2014/02/06

jBPM 6 - store your process variables anywhere

Most of jBPM users is aware of how jBPM stores process variable but let's recap it here again just for completeness.

NOTE: this article covers jBPM that uses persistence as without persistence process variables are kept in memory only.

 jBPM puts single requirement on the objects that are used as process variables:
  • object must be serializable (simply must implement java.io.Serializable interface)
with that jBPM engine is capable to store all process variables as part of process instance using marshaling mechanism that is backed by Google Protocol Buffers. That means actual instances are marshaled into bytes and stored in data base. This is not always desired especially in case of objects that are actually not owned by the process instance. For example:
  • JPA entities of another system
  • documents stored in document/content management system 
  • etc
Luckily, jBPM has a solution to that as well called pluggable Variable Persistence Strategy. Out of the box jBPM provides two strategies:
  • serialization based, mentioned above that actually works on all object types as long as they are serializable (org.drools.core.marshalling.impl.SerializablePlaceholderResolverStrategy)
  • JPA based that works on objects that are entities (org.drools.persistence.jpa.marshaller.JPAPlaceholderResolverStrategy)
Let's spend some time on the JPA based strategy as it might become rather useful in many cases where jBPM is used in embedded mode. Consider following scenario where our business process uses entities as process variables. The same entities might be altered from outside of the process and we would like to keep them up to date within the process as well. To do so, we need to use JPA based strategy for variable persistence that is capable of storing entities in data base and then retrieving them back.
To configure variable persistence strategy you need to place it into the environment that is the used when creating knowledge sessions. Note that the order of the strategies is important as they will be evaluated which one will be used in the order they are given. best practice is to always set the serialization based strategy to be the last one. 
An example how you can use it with RuntimeManager:


// create entity manager factory
EntityManagerFactory emf = Persistence.createEntityManagerFactory("org.jbpm.sample");

RuntimeEnvironment environment = 
     RuntimeEnvironmentBuilder.Factory.get().newDefaultBuilder()
     .entityManagerFactory(emf) 
     .addEnvironmentEntry(EnvironmentName.OBJECT_MARSHALLING_STRATEGIES, 
          new ObjectMarshallingStrategy[]{
// set the entity manager factory for jpa strategy so it 
// know how to store and read entities     
               new JPAPlaceholderResolverStrategy(emf),
// set the serialization based strategy as last one to
// deal with non entities classes
               new SerializablePlaceholderResolverStrategy( 
                          ClassObjectMarshallingStrategyAcceptor.DEFAULT  )
         })  
     .addAsset(ResourceFactory.newClassPathResource("cmis-store.bpmn"), 
               ResourceType.BPMN2)
     .get();
// create the runtime manager and start using entities as part of your process  RuntimeManager manager = 
     RuntimeManagerFactory.Factory.get().newSingletonRuntimeManager(environment);

Once we know how to configure it, let's take some time to understand how it actually works. First of all, every process variable on the time when it's going to be persisted will be evaluated on the strategy and it's up to the strategy to accept or reject given variable, if accepted only that strategy will be used to persist the variable, if rejected other strategies will be consulted.

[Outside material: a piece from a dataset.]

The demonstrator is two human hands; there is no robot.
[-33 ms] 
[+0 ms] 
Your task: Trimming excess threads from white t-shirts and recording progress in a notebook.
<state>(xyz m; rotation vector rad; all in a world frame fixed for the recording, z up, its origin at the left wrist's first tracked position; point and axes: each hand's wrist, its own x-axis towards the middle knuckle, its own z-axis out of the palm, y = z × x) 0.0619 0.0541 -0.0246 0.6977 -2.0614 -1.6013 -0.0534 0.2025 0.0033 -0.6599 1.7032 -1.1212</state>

Note: make sure that you add your entity classes into persistence.xml that will be used by the jpa strategy

JPA will accept only classes that declares a field with @Id annotation (javax.persistence.Id) that allows us to ensure we will have an unique id to be used when retrieving the variable.
Serialization based one simply accepts all variables by default and thus it should be the last strategy inline. Although this default behavior can be altered by providing other acceptor implementation.

Once the strategy accepts the variable it performs marshaling operation to store the variable and unmarshaling to retrieve the variable from the back end store (of the type it supports).

In case of JPA, marshaling will check if entity is already stored entity - has id set - and:

  • if not, it will persist the entity using entity manager factory that was assigned to it
  • if yes, it will merge it with the persistence context to make sure up to date information is stored
when unmarshaling it will use the unique id of the entity to load it from the database and provide as process variable. It's that simple :)

With that, we quickly covered the default (serialization based) strategy and JPA based strategy. But the title of this article says we can store variables anywhere, so how's that possible?
It's possible because of the nature of variable persistence strategies - they are pluggable. We can create our own and simply add it to the environment and process variables that meets the acceptance criteria of the strategy will be persisted by that given strategy. To not leave you with empty hands let's look at another implementation I created for purpose of this article (although when working on it I believe it will become more than just example for this article).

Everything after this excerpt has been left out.